El otro día nuestra inigualable Ministra de Igualdad, Bibiana, sorprendía a propios y a extraños, a todos y a todas, con unas declaraciones radiofónicas en las que sugería que un feto no es un ser humano. Todos sabíamos ya que una adolescente, en cambio, les parecía tanto a ella como a sus correligionarios progresistas un ser dotado de gran juicio, al menos para abortar.
Los sortilegios sociatas pretenden hacernos pasar de animales a dioses en menos tiempo del que nos da la parsimoniosa naturaleza para desarrollar nuestras facultades intelectuales y morales superiores. Pero estas son sólo unas líneas a pie de página en el último capítulo de una historia muy larga que comenzó hace millones de años.
Quizás Bibiana sepa ya que el amor romántico es una singularidad humana, como también lo es el sexo recreativo sin consecuencias reproductivas. Lo que probablemente no alcance a comprender es que la tendencia natural humana ha sido la de crear vínculos estables y la de formar familias. En algún momento de nuestra evolución como especie hubo una presión ambiental que condujo a los machos a vincularse duraderamente con las hembras para criar a los hijos. Los bebés nacían inmaduros y precisaban de la atención permanente de sus padres para continuar con su desarrollo. En estas circunstancias, el sexo tiene una finalidad –además de reproductiva– de reforzar el vínculo de las parejas.

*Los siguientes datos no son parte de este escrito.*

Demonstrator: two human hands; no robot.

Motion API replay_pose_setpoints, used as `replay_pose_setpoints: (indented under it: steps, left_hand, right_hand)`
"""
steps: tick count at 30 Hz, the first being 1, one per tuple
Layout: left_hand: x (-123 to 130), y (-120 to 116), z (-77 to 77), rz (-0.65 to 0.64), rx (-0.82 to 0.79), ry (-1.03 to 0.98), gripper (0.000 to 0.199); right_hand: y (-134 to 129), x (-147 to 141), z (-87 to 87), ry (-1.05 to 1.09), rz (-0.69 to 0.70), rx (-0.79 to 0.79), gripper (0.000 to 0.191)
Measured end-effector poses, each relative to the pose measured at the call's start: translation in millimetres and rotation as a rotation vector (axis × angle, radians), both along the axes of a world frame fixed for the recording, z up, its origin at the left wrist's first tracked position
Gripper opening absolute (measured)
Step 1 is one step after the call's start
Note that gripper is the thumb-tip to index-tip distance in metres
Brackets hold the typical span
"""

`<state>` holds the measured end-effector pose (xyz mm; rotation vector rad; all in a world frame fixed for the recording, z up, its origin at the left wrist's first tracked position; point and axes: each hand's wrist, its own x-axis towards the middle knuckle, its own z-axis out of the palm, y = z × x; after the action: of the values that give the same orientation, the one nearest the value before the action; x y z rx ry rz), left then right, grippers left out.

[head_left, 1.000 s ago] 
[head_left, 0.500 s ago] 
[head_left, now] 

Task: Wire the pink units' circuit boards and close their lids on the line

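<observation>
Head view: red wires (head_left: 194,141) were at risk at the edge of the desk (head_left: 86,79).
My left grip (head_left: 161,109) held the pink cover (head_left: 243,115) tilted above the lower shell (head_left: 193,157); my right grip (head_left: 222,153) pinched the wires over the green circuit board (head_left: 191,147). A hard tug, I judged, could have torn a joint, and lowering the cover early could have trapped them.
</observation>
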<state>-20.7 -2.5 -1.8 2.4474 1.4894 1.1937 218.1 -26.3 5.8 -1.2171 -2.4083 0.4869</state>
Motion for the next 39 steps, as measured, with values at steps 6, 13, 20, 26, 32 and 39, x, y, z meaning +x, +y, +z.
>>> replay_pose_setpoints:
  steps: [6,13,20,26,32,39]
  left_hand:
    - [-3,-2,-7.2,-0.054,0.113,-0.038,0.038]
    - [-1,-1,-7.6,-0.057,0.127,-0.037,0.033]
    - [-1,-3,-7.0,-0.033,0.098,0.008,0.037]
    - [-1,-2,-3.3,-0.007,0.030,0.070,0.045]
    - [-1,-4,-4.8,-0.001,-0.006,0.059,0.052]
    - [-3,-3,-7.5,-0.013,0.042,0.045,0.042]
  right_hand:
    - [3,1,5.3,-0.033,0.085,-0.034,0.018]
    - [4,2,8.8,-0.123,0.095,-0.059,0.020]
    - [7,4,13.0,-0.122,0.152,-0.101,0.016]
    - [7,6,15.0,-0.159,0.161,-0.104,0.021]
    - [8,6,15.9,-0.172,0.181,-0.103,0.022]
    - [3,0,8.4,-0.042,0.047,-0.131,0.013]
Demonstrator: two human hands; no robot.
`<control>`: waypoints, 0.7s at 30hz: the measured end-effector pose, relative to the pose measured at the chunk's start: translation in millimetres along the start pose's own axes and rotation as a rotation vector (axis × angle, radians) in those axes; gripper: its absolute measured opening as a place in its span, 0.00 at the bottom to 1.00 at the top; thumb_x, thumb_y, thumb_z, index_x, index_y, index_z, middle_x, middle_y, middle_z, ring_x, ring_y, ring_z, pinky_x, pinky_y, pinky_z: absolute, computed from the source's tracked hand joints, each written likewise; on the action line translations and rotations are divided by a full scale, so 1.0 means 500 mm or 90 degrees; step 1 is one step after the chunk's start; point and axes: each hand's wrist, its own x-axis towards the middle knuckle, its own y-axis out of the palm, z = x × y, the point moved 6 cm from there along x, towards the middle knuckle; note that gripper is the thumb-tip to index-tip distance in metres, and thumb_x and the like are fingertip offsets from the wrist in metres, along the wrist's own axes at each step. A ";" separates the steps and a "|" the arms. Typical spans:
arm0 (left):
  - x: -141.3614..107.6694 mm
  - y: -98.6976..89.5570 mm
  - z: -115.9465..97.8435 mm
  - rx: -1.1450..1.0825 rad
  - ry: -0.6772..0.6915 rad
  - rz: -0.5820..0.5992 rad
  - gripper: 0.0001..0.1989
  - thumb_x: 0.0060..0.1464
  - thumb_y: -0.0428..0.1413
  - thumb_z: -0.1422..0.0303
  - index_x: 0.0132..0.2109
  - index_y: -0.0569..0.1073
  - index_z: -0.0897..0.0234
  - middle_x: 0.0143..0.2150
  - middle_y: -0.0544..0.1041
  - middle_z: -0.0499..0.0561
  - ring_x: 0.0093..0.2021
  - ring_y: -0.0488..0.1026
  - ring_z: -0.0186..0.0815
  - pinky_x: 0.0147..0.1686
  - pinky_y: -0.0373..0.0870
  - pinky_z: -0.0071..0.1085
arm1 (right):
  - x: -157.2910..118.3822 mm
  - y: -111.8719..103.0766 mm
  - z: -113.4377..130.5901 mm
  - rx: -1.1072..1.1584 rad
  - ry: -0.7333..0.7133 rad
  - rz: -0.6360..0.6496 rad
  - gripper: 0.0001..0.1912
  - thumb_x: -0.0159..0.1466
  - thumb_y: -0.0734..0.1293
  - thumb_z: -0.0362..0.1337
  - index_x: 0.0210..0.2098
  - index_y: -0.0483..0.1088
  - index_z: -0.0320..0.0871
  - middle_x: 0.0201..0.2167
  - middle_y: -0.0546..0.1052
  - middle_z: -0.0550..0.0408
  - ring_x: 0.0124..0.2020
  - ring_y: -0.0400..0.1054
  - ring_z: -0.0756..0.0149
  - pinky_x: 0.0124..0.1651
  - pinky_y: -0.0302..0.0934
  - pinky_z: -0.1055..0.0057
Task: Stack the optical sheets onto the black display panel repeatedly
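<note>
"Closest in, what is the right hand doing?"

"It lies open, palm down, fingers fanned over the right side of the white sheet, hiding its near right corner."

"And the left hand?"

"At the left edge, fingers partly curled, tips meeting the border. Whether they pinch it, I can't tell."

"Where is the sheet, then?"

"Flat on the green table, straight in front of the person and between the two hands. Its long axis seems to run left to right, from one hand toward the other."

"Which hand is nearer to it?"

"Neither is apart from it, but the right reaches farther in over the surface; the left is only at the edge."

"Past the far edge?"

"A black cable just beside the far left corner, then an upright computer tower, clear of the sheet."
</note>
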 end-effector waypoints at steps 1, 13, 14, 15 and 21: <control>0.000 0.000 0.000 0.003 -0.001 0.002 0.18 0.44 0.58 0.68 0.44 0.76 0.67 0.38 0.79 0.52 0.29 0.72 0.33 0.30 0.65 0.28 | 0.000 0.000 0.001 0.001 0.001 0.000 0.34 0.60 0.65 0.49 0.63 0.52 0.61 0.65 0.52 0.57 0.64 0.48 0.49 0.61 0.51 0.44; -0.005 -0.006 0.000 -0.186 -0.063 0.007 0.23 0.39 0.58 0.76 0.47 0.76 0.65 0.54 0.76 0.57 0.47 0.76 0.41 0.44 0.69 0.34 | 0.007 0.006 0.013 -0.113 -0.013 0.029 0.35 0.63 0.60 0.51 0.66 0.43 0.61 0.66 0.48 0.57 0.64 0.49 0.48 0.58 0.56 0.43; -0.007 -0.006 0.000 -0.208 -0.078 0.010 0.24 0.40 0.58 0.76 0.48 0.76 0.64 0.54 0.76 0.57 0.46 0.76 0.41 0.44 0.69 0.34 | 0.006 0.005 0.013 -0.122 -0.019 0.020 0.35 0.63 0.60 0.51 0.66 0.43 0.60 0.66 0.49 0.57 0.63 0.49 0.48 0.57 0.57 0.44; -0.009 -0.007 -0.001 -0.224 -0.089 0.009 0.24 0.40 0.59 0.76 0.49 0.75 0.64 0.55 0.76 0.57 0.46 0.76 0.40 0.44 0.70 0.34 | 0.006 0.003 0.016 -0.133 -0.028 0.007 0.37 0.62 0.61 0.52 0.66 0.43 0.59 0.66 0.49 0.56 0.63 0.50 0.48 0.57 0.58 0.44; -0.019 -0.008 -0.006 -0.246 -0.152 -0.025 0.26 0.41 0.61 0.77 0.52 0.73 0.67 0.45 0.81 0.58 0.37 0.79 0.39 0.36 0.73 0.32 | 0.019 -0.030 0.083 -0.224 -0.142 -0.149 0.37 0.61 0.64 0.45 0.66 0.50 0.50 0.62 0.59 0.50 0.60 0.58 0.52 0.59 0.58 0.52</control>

Como pasado el tiempo, el "animal cultural" ha transformado el medio natural hasta hacerlo irreconocible. Hoy, una mente arcaica, rodeada de todo el aparato cultural y tecnológico de nuestra era, se ve sumergida en numerosas confusiones y contradicciones. Parece a algunos que el sexo fuera sólo un divertimento, que los compromisos con las personas de carne y hueso fueran innecesarios, en el mejor de los casos, y esclavizantes en el peor. El matrimonio se les antoja una institución caduca, las "redes sociales" se les presentan como un sustituto idóneo de las naturales, y se inclinan a considerar las lealtades a grupos de extraños unidos por ideas políticas como más valiosas que las establecidas por los genes. La responsabilidad de los individuos se diluye en la sopa boba de la comunidad. De paso nos quieren convencer de que practicar sexo es gratis, de que no tiene por qué acarrear consecuencias reproductivas ni –especialmente– emocionales.
Pero los costes biológicos del sexo para hombres y para mujeres son muy distintos. Ellas tienen que llevar a cuestas al bebé durante la gestación y después darle el pecho y ellos pueden poner tanta semillas como quieran. Podría pensarse que los métodos anticonceptivos han resuelto el problema, pero eso sería quedarse, una vez más, en la superficie. La naturaleza moldeó no sólo nuestro cuerpo sino también, como parte de él, nuestro cerebro. Y la psicología instintiva femenina no es un diseño sencillo: la mujer no busca, como el hombre, aparearse con muchos, sino una pareja con buenos genes y con disposición a compartir el peso de la crianza para tener una descendencia sana y exitosa. Así, el que una mujer se vea liberada de la reproducción por la acción de fármacos, gomas o –en el caso que nos ocupa– intervenciones quirúrgicas, no va a eliminar sus preferencias sexuales, ni sus emociones respecto al sexo y a sus parejas o las que sufre cuando aborta de forma traumática.
El único progreso verdadero que puede lograrse en el terreno de la reproducción es hacer que ésta sea posible y deseable, no limitarla brutalmente. Para ello las instituciones políticas deben respetar a esa otra institución, mucho más fundamental, que es la familia. Podrían empezar por no atacarla, como hacen por ejemplo cuando otorgan irresponsablemente "responsabilidad" a una menor para abortar sin el consentimiento de sus padres.